**WORK INSTRUCTION**
The line containing "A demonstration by" marks the end: quote every line from the start of the records below through it, word for word.

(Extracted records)
= Beginning of Section =
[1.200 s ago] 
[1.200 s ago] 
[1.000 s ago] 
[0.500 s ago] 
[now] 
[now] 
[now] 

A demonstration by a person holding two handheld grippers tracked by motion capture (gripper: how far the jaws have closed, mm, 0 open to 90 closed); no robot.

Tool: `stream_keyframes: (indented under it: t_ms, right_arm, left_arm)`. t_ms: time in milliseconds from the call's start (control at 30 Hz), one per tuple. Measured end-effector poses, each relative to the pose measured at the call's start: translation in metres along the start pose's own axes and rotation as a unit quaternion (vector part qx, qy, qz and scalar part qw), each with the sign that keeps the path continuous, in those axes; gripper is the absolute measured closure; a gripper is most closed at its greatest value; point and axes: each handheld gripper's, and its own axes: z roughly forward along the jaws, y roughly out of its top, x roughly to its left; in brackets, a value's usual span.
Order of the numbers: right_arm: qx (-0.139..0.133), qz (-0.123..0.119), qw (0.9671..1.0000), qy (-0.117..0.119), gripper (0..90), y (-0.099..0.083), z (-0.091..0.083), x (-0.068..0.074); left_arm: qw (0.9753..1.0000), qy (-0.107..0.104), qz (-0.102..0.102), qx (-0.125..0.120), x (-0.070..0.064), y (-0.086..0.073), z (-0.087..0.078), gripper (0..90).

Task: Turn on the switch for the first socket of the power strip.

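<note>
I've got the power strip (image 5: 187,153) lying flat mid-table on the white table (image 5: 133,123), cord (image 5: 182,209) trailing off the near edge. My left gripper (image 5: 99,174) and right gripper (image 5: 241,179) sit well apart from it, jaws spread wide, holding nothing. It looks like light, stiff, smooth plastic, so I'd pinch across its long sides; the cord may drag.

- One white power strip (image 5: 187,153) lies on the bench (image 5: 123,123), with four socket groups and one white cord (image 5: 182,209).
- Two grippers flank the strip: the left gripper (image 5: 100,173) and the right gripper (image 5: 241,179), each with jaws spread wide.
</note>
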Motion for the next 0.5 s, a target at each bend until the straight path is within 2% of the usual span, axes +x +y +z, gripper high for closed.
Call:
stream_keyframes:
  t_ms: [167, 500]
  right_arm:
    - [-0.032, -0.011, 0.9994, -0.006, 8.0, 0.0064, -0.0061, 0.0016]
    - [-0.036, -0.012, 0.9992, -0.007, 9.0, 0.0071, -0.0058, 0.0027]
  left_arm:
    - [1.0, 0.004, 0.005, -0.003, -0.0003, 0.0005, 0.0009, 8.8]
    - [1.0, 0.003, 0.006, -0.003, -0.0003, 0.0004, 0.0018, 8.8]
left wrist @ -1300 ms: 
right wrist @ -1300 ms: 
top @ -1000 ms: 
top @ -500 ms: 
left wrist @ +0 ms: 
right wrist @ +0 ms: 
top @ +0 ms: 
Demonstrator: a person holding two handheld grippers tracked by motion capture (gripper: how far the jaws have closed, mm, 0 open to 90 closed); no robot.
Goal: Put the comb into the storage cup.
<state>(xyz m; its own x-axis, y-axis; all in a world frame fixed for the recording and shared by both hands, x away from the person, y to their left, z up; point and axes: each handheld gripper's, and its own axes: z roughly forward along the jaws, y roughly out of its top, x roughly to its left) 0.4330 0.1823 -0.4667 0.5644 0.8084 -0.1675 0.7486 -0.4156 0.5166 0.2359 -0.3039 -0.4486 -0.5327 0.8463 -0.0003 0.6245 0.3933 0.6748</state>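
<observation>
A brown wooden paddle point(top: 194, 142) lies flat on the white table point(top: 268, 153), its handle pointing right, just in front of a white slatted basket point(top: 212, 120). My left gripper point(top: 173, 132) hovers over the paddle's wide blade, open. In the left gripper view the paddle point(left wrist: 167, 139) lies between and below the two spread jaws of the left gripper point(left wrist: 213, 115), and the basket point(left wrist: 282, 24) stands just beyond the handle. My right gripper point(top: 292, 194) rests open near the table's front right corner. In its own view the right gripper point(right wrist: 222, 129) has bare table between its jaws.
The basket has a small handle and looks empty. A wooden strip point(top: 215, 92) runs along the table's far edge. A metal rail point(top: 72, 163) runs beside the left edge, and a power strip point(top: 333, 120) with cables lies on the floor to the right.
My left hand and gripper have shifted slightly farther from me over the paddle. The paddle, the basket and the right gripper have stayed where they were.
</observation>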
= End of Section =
**RESPONSE BELOW**
[1.200 s ago] 
[1.200 s ago] 
[1.000 s ago] 
[0.500 s ago] 
[now] 
[now] 
[now] 

A demonstration by a person holding two handheld grippers tracked by motion capture (gripper: how far the jaws have closed, mm, 0 open to 90 closed); no robot.

Nothing else remains to be done in this exercise.